We set the undulating terrain model. The undulating terrain is shown in Figure 10. The function expression satisfied by the terrain is $z={\displaystyle \frac{1}{2}}\left(5000-\left|x\right|\right)\sin \left({\displaystyle \frac{x}{400\pi }}\right)$. The background of the model is a uniform half-space medium with a background thermal conductivity of $2 \mathrm{W}/\left(\mathrm{m}\cdot °\mathrm{C}\right)$ and no radiogenic heat production. The anomalies body is air with a thermal conductivity of $0.05 \mathrm{W}/\left(\mathrm{m}\cdot °\mathrm{C}\right)$. The calculation area of the model is −5~5 km in the x direction and 0~10 km in the z direction. The first type of boundary condition is used for the upper boundary; the temperature is 10 °C. The second type of boundary condition is adopted for the lower boundary, and the heat flux value is $41.86{ \mathrm{mW}/\mathrm{m}}^2$. The grid nodes are 101 × 101.

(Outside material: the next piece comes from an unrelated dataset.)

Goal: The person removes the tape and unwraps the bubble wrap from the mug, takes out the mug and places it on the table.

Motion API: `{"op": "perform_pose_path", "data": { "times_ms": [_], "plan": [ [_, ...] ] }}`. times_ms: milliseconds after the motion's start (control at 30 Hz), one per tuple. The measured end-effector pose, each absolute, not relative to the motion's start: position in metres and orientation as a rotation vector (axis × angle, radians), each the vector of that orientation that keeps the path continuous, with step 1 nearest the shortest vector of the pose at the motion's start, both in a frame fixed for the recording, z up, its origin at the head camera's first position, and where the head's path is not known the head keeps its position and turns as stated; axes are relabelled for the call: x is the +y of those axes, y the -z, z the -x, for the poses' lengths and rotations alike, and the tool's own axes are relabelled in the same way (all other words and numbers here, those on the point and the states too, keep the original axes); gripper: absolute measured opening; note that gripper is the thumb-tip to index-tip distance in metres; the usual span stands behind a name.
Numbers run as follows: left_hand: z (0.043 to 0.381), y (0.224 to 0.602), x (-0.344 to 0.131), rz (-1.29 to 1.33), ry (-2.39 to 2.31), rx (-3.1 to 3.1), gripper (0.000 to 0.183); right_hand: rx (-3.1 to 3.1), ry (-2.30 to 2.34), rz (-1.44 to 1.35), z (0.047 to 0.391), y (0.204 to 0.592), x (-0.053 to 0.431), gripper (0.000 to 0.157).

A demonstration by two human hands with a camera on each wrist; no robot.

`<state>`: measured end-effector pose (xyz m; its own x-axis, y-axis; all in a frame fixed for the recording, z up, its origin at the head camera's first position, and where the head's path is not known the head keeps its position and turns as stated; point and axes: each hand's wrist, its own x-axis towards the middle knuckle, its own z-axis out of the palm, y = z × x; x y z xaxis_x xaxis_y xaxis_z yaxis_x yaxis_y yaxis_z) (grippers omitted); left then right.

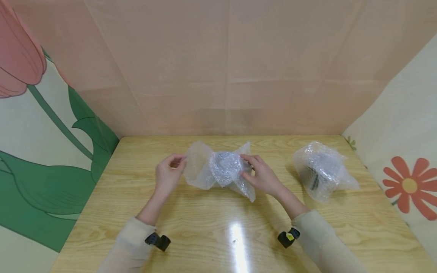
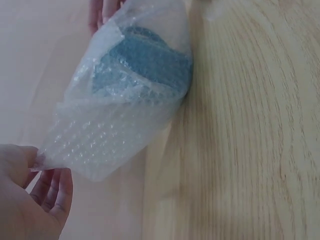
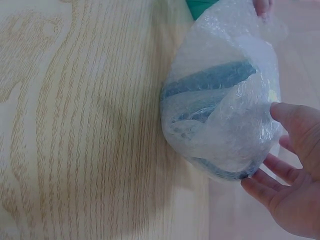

It can be seen from the simulation results that, compared with the low-lying region, the temperature in the high-lying region is more affected by terrain and thus the temperature is lower. Moreover, the influence of terrain on temperature field gradually decreases with the increase in depth.

9. Conclusions

For the present numerical simulation methods of ground temperature field, in order to achieve high precision in the face of a large medium scale, it is often necessary to carry out fine subdivision of the model, which has a large number of subdivision units, and has problems such as large memory consumption and long calculation times. In this paper, a method is proposed using a spatial and wavenumber mixed domain numerical simulation method of ground temperature field. This method will meet the two-dimensional differential equation along the horizontal direction of one-dimensional Fourier transform into different wavenumbers of independent one-dimensional ordinary differential equation, and decompose a large-scale two-dimensional numerical simulation problem into multiple one-dimensional numerical simulation problems, greatly reducing the amount of calculation and storage needed. The high efficiency and high precision numerical simulation of 2D geothermal field is realized. In this paper, several models are designed to verify the correctness and effectiveness of the algorithm and its adaptability to complex geological models (complex structure, undulating terrain, etc.). Comparing the computational efficiency with the finite element software COMSOL Multiphysics, the results show that the time and memory requirements of the spatial wavenumber domain algorithm under the same mesh generation conditions are reduced by 1 to 2 orders of magnitude, and the numerical simulation of more sophisticated and complex models has more obvious advantages. The results of this study can provide important numerical research tools for evaluating geothermal resources, exploitation and utilization of geothermal energy, and inversion interpretation. However, since the algorithm computes steady-state geothermal fields, it lacks the capability to analyze dynamic variations in geothermal temperature distributions. Additionally, although complex geological models and undulating terrain models were designed to validate the algorithm’s applicability to complex geological conditions and its potential for practical applications, further validation using real-world geological data is still required to assess its robustness in addressing real geological challenges.